Он осекся, увидев, что Дорис, побледнев, начала оседать на пол.
— Что с тобой, любимая? — Он подхватил ее на руки. Тело ее обмякло. Глаза закрылись.
Сид поднял ее и заботливо уложил на софу. Ей стало лучше.
— Принести тебе чего-нибудь? — беспомощно спросил он. — Хочешь коньяку?
Она кивнула и попыталась улыбнуться.
— Сядь ко мне. Все уже прошло.
Он вернулся, неся бутылку и две рюмки.
Взгляд ее тем временем остановился на черной ленте и засохшем букетике траурных цветов, прикрепленных к углу рамки с портретом отца Сида.
«Ему тяжело, — подавленно думала Дорис. — Сначала смерть отца, а сейчас еще эта потеря места. Сказать ему обо всем?.. Нет, не сейчас».

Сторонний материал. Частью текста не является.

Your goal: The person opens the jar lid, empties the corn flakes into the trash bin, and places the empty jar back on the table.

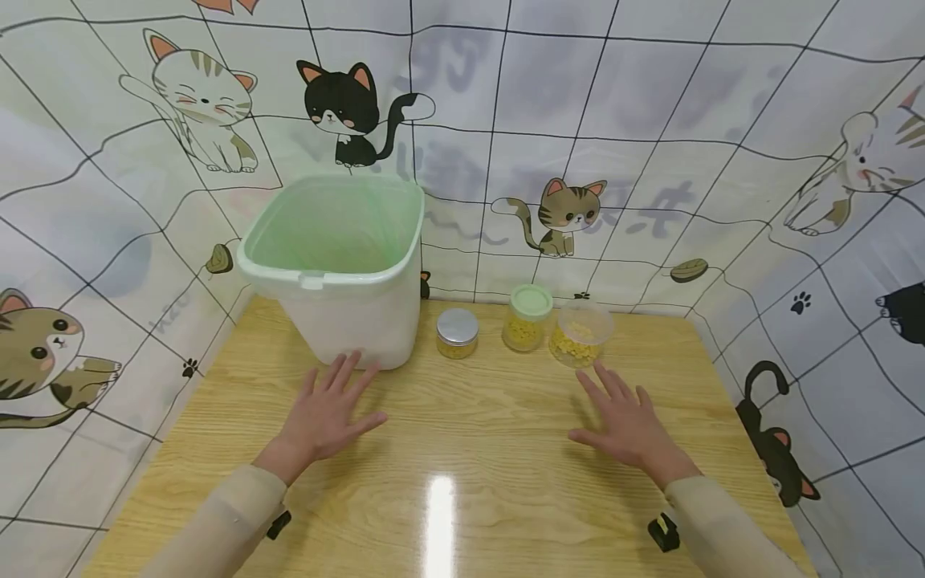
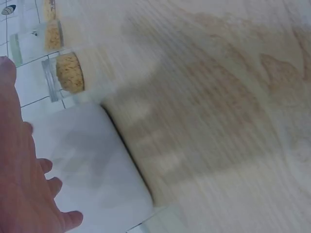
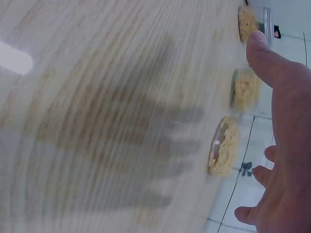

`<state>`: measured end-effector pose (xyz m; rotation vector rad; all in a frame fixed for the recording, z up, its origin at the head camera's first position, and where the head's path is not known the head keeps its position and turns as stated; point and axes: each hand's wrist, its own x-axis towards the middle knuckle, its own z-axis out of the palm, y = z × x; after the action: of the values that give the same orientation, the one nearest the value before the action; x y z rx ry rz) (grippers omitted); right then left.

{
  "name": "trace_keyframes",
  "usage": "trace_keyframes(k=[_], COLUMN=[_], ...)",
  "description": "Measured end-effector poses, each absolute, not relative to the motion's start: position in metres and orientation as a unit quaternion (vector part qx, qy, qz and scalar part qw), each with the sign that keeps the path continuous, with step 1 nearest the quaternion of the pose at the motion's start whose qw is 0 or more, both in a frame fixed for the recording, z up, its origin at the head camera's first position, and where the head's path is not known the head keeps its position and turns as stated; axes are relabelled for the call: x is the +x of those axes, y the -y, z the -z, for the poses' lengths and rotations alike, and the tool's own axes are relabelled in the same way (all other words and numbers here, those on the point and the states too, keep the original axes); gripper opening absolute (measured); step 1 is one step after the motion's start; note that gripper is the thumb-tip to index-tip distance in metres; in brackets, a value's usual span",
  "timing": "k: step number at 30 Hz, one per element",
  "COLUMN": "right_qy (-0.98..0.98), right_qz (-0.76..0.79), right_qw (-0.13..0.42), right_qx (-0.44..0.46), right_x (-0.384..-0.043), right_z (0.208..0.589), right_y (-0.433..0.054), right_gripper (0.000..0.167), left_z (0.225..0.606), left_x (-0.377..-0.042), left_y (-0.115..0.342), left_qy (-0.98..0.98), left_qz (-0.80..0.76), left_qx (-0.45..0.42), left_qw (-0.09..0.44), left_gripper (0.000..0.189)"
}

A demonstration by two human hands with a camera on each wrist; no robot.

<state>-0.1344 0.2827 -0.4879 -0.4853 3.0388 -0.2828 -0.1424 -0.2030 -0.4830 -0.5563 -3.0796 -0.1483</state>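
My left hand [image 1: 325, 413], fingers spread and holding nothing, hovers over the table just in front of the white bin [image 1: 354, 317]. The bin's inside is pale green. To its right stands a jar with a silver lid [image 1: 457, 331], a yellow filling inside. Beyond that is a jar with a green lid [image 1: 529, 317], then a clear round container [image 1: 580, 333], both partly filled with small yellow pieces. My right hand [image 1: 625, 421] is spread above the table in front of the clear container, with nothing in it. In the right wrist view, its thumb overlaps the silver-lidded jar [image 3: 249, 23].
The wood-grain table [image 1: 499, 449] has a bright light reflection near its front. A cat-patterned, grid-lined covering [image 1: 462, 160] rises behind the table and along both sides. Bin and jars stand along the back edge.
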Motion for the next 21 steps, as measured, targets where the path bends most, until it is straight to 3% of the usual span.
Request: trace_keyframes(k=[13, 21], right_qy=[-0.967, -0.96], right_qz=[0.112, 0.159], right_qw=[0.014, 0.022], right_qx=[-0.228, -0.23], right_x=[-0.137, -0.148], right_z=[0.502, 0.513], right_y=[-0.244, -0.212], right_gripper=[0.086, 0.073], left_z=[0.478, 0.477], left_x=[-0.139, -0.141], left_y=[0.187, 0.173], left_qy=[0.972, 0.963], left_qz=[0.099, 0.144], left_qx=[-0.213, -0.22], left_qw=[-0.016, -0.058], left_gripper=[0.079, 0.074])
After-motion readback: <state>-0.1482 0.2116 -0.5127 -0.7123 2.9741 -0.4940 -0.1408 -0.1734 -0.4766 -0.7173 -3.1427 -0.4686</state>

Ей вспомнился отец Сида, высокий, сухопарый профессор. Голос у него был тихий, и жил он в мире своих научных идей. Тем более велико было удивление всех его друзей и родственников, когда несколько лет назад, вскоре после смерти своей первой жены, он женился на очень молодой и очень красивой блондинке с каким-то неясным прошлым. Добрые отношения между отцом и сыном были порваны.
Когда стало известно, что профессор Паули назвал в завещании свою вторую жену единственной наследницей, Сид отказался оспаривать в суде свое право на часть наследства.
«А деньги сейчас очень бы пригодились, — думала Дорис. — За это стоило взяться, но Сид категорически отказался что-либо предпринимать. Он слишком горд, чтобы отсуживать деньги у этой вертихвостки — ведь она похитила у него отца. Но, видимо, он недостаточно горд, если решил превратить нашу жизнь в карточную игру. Я должна ему как-то помочь. Надо сказать ему что-то хорошее, успокоить его».
Вопрос Сида вывел ее из задумчивости.
— Теперь ты лучше чувствуешь себя? — заботливо произнес он.
Она снова кивнула, потом произнесла:
— Ты знаешь, я рада этой тысяче марок. Но обещай мне, что ты больше не будешь играть… и что ты больше не будешь скрывать от меня правду.
— Я обещаю тебе это.
Он поцеловал ее.
— Что же теперь мы будем делать? — спросила она. — Ты не сможешь устроиться временно в какую-нибудь редакцию?